Buzzer timing and strategy is a highly significant part of the game of Jeopardy. Given its direct digital feed and its internal computer clock, Watson is not playing this part of the game by the same rules as the humans. Thus, it's not fair to say that Watson wins a "Jeopardy" contest -- Watson has a huge unnatural advantage. In effect, Watson is not playing the same game as what we normally call "Jeopardy." A real Jeopardy contestant has to use eyes and ears and hands in addition to brain.
To be clear, I do think Watson is a worthy achievement. But this feeling is overshadowed by my constant annoyance at the media and others who incorrectly label this achievement as somehow winning a game of Jeopardy.
They miss the real point: That a computer could do a level of natural language processing that was impossible before. They get caught up on bitching about how it wasn't "perfectly fair" or the computer "didn't act just like a human." No, it didn't it is a computer and that was never the point. The point was to try and develop a system that could process a natural language question and extract an accurate answer. It does this amazingly well, better than anything before by leaps and bounds.

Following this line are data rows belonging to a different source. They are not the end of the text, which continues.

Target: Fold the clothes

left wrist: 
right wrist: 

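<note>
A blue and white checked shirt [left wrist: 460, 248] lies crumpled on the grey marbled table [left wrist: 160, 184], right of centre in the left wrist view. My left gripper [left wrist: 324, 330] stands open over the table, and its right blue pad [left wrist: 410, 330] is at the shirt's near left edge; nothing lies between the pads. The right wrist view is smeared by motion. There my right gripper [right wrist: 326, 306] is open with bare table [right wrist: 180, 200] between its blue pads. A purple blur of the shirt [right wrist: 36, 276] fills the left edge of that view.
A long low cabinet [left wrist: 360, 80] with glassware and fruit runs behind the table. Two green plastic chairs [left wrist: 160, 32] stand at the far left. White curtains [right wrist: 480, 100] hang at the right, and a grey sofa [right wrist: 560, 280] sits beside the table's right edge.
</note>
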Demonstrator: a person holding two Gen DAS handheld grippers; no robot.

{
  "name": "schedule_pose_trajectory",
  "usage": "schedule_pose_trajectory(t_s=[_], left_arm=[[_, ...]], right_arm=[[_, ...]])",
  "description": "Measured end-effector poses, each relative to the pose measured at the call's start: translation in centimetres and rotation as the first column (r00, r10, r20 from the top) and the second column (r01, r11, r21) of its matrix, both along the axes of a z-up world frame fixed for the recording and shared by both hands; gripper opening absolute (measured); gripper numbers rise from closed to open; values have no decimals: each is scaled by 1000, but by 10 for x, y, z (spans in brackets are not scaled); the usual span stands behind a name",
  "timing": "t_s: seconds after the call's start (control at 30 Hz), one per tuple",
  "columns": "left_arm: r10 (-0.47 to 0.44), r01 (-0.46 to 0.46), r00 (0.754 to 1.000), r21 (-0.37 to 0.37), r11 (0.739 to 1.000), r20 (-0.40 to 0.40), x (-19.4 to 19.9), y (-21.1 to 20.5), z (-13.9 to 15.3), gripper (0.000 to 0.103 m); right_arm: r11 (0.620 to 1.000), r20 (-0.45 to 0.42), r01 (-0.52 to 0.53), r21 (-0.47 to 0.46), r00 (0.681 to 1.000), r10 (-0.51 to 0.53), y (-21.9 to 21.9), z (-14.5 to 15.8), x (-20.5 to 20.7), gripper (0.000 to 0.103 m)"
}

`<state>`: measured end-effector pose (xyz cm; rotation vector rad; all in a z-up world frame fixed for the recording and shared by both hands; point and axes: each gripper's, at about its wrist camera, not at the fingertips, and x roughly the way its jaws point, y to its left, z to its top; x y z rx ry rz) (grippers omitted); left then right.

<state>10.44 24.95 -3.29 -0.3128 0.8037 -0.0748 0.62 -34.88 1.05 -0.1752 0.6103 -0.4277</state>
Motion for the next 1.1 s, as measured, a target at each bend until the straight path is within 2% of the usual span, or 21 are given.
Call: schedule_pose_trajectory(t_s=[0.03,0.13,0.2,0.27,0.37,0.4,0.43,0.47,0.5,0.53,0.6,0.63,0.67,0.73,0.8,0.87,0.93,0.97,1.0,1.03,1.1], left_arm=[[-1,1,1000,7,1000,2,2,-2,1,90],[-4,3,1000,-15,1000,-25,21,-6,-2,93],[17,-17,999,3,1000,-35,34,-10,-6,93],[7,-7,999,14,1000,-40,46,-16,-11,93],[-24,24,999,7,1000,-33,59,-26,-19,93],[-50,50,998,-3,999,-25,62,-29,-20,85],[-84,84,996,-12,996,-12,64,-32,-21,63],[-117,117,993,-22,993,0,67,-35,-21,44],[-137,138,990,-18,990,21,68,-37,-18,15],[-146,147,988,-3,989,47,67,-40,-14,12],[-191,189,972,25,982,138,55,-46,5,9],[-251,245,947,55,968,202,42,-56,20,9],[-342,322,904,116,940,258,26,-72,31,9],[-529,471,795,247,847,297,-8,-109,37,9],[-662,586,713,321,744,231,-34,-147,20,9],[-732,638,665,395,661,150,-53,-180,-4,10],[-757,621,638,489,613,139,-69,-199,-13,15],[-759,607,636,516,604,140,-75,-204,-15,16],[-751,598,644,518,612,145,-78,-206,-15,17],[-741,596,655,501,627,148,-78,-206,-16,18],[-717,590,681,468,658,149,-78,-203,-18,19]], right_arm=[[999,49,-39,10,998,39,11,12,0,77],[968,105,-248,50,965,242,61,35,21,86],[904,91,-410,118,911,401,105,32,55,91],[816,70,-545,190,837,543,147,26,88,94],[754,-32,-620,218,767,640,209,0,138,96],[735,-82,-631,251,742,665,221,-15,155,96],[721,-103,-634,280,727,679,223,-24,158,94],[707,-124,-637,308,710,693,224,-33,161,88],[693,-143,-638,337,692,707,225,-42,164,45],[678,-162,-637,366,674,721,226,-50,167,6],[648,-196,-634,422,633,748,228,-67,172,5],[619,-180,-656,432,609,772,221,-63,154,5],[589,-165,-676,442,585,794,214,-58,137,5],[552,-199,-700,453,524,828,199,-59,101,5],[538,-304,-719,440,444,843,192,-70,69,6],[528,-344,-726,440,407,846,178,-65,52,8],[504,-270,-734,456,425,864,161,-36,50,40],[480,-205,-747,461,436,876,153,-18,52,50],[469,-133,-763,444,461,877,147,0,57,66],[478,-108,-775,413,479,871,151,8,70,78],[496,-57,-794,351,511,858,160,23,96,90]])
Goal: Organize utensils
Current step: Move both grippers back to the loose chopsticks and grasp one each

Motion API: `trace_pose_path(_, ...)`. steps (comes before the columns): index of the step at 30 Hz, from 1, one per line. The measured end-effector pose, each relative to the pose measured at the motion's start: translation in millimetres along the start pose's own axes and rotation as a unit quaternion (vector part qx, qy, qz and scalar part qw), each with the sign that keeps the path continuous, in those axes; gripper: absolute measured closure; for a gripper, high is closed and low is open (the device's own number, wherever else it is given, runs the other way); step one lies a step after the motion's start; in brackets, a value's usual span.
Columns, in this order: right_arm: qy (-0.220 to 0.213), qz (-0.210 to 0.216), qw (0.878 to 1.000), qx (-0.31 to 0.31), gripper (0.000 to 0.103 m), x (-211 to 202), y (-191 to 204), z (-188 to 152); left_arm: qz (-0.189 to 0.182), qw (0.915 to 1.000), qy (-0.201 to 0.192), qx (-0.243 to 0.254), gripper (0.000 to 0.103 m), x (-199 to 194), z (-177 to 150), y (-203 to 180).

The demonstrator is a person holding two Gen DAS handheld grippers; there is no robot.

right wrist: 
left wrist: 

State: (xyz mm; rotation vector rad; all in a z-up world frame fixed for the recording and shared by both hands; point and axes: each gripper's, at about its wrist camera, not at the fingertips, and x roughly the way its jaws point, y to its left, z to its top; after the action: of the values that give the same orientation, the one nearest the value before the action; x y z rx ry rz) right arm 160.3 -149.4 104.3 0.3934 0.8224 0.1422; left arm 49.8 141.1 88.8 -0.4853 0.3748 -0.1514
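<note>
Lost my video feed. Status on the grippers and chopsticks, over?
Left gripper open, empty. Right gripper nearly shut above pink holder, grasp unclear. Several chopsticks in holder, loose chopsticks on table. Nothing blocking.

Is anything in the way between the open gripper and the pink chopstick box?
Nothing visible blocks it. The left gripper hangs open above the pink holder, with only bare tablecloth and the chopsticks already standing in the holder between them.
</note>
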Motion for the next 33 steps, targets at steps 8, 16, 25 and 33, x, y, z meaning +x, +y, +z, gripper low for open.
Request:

The choice of Jeopardy as a medium was for two reasons:
1) It is a ready made challenging format. It is something that is not well suited for a computer or designed for it in any way, and there is a lot of data to work with. Made it a good choice as something to work on designing and testing for.
2) It is a good exhibition/publicity chance. It is a way to show off the research, to generate interest in it. It brings it to the masses in a way they can understand. Some abstract talk about a computer in a lab that parses natural language means nothing. This shows a computer doing something pretty impressive against impressive humans. Really drives it home.
Unfortunately people get all whiny and defensive about it because they feel this is somehow an attack on humanity. They want to find ways to justify that it wasn't "really a fair test" to prove to themselves that the computers haven't "won."
That is just missing the point entirely. They never claimed Watson was a perfect human analogue (were that the case they would have gone for a rather different demonstration probably). They claimed it was an amazing data mining and parsing system, and they had a cool way to show that off.
Personally, I think it is just amazing and represents a new stage in computer language processing.
Who cares, if Watson's artificial reflexes gave it a few milliseconds' advantage on the buzzer? Who even cares if it'd take it a second longer to read the clue via OCR? So what if Watson would be 5% faster or 10% slower, if conditions were slightly different? Moore's Law makes that level of difference utterly irrelevant - in 18 months time, Watson will be *100% faster* (or even today, if IBM just threw more hardware at it).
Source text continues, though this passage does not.